Darcy tentou alcançar a parte de suas costas que estava doendo, sem sucesso. Sem pensar muito no que estava fazendo, Elisabeta se aproximou dele, sentando-se à seu lado. Estava acostumada a agir assim com Felisberto e até Ernesto, e por isso foi apenas quando colocou a mão nas costas de Darcy que cogitou aquela não ter sido uma boa ideia. Darcy suspirou ao sentir Elisabeta apertar exatamente no lugar de sua dor.

— Viu só?
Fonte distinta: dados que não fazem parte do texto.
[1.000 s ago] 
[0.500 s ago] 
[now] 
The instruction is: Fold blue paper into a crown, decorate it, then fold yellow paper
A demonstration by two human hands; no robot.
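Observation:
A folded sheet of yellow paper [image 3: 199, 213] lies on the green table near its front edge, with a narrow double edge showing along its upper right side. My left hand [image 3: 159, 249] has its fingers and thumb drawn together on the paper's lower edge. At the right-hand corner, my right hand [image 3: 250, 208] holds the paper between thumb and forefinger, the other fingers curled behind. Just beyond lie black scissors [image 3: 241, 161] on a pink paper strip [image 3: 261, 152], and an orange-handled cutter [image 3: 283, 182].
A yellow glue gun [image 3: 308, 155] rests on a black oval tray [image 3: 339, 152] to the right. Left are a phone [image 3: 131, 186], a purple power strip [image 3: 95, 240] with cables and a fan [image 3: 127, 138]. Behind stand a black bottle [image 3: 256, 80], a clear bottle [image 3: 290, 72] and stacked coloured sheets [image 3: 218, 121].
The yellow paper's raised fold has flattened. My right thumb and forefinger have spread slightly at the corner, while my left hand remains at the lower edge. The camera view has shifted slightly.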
Tem um nó aqui. – ela disse, continuando a apertar o local.

— E desde quando você é médica ou enfermeira? – Darcy resmungou, fazendo com que ela apertasse ainda mais forte.

— Eu não sou, mas basta um pouco de leitura e um pai que costuma ter dores ao acordar. – Elisabeta respondeu. – Você vai precisar de uma massagem, e compressas de água quente.

— Não preciso nada disso. – Darcy remexeu-se.

— Fique quieto. – Elisabeta revirou os olhos, sem que ele pudesse ver. – Vire-se para lá.

— Você está muito mandona. – ele reclamou, mas fez exatamente o que ela disse.

Então Elisabeta começou a fazer os movimentos que conhecia bem. Mas, ao contrário de quando o paciente era seu pai, ou Ernesto, suas mãos formigavam ao tocar em Darcy. Mesmo por cima da camisa, era como se a pele dele queimasse. Darcy não se sentia tão diferente. Apesar da dor que sentia, as mãos de Elisabeta em seu corpo pareciam ter um efeito bastante inesperado. Não que ele não soubesse que ela era uma mulher atraente. Seria louco se não notasse. Mas não recordava-se de algum dia ter ficado tão próximo dela.

E o silêncio dos dois fez com que suas respirações aceleradas ficassem mais em evidência. Não que algum deles tenha notado o efeito que exercia no outro, uma vez que estavam confusos demais com aquelas sensações e pensamentos. Por sorte Elisabeta atingiu um pouco especialmente sensível, fazendo Darcy praticamente saltar no sofá. E foi como se o encanto tivesse quebrado.

— Você deve estar adorando me torturar. – ele disse, virando-se para ela.

— Você é um ingrato, Darcy. – Elisabeta resmungou. – Eu só estou tentando ajudar.

— Muito obrigado, mas eu acho que é suficiente. – ele disse, e Elisabeta apertou novamente o local dolorido. – Pare com isso!

— Mal agradecido. – Elisabeta apertou novamente.

— Você é um sádica! – ela apertou de novo, e Darcy soltou uma gargalhada. – Pare, Elisa!

— Só quando você me agradecer. – ela abriu um pequeno sorriso.

— Obrigado, Elisabeta. – ele disse, em tom exagerado. – Se não a conhecesse, diria que é um anjo enviado por Deus para me salvar.

— Deixe de ser irônico. – Elisabeta revirou os olhos. – Você precisa se cuidar. Mariana disse que trabalhou todos os dias da semana no bar. Está sem dormir direito, e dúvido que se alimente direito.

Darcy piscou uma e depois outra vez, e então ficou observando Elisabeta, que continuou a falar.

— Eu entendo que você queira ajudar os seus pais e é algo muito nobre, mas não pode sacrificar a sua saúde. Está cheio de nós de tensão, e aposto que carrega peso pelo seu pai e pelo meu na fábrica. – ela voltou seus olhos para ele. – O que foi, por que está me olhando?

— Quem é você? – ele perguntou, com um sorrisinho de lado. – Porque ouvindo você falar assim, eu diria até que está preocupada comigo.

— Idiota. – Elisabeta empurrou o ombro dele, que fingiu uma dor exagerada. – Apenas se cuide, está bem?

— Não se preocupe, eu estou me cuidando. – Darcy piscou para ela.

Levantando-se, ele deu alguns passos, e então retornou ao sofá. Pegando Elisabeta e até ele mesmo de surpresa, Darcy depositou um beijo na testa dela.

— Obrigado. – ele disse, sincero dessa vez.

E deixou Elisabeta com uma sensação engraçada no estômago.